In the data below, the answer is the run of lines from the line containing "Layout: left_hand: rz" through the line containing "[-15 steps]", both included; print it exactly and nothing else.

.....

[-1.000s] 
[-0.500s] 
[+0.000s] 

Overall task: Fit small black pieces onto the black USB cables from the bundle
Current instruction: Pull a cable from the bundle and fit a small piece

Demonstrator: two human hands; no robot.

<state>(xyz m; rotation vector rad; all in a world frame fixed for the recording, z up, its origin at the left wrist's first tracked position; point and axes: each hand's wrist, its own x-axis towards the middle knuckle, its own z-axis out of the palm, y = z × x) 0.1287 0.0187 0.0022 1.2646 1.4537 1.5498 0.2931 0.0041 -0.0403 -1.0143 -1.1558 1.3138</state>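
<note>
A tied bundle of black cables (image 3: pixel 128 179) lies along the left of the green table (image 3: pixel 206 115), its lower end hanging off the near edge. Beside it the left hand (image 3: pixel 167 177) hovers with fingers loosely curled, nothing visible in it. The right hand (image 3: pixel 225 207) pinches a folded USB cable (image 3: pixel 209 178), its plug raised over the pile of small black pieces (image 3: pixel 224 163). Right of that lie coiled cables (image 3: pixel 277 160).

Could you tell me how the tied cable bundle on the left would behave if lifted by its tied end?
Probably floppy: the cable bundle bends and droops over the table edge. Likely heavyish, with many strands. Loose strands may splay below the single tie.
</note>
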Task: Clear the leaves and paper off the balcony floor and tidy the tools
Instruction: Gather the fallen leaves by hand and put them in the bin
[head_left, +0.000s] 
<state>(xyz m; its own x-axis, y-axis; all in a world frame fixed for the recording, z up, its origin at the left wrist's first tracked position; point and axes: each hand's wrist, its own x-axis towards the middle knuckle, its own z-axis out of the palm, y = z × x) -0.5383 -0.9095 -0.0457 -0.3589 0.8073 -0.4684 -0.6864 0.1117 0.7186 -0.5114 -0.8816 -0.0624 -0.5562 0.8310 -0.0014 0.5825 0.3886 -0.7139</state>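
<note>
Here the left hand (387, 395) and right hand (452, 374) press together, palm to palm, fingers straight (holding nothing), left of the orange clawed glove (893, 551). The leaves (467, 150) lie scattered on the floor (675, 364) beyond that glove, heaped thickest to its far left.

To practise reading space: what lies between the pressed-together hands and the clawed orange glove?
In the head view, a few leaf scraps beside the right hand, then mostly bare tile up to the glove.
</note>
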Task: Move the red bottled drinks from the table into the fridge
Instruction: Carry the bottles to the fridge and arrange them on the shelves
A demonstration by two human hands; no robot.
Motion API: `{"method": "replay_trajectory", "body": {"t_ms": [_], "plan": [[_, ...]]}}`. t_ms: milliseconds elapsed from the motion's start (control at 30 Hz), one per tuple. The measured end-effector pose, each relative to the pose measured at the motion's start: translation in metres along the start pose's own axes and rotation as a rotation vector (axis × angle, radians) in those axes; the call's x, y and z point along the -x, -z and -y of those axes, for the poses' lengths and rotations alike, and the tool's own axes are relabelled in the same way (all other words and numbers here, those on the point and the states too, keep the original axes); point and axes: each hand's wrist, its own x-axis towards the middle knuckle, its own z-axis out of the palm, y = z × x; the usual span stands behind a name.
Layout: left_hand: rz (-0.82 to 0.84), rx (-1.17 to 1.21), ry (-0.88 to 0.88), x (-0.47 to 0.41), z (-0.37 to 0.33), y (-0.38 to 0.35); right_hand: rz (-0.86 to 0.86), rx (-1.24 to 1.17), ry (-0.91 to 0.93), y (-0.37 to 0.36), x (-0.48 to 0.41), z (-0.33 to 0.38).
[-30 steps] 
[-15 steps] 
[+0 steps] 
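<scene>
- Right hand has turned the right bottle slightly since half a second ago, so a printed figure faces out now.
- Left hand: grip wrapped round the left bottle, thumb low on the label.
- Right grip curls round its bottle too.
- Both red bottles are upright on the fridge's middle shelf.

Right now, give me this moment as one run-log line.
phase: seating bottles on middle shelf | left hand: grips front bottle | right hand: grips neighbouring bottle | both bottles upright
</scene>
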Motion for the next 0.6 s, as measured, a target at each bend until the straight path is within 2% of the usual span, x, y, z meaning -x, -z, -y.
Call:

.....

* **Output**:
Layout: left_hand: rz (-0.82 to 0.84), rx (-1.17 to 1.21), ry (-0.88 to 0.88), x (-0.47 to 0.41), z (-0.37 to 0.33), y (-0.38 to 0.35); right_hand: rz (-0.86 to 0.86), rx (-1.24 to 1.17), ry (-0.91 to 0.93), y (-0.37 to 0.36), x (-0.48 to 0.41), z (-0.33 to 0.38).
[-30 steps] 
[-15 steps] 

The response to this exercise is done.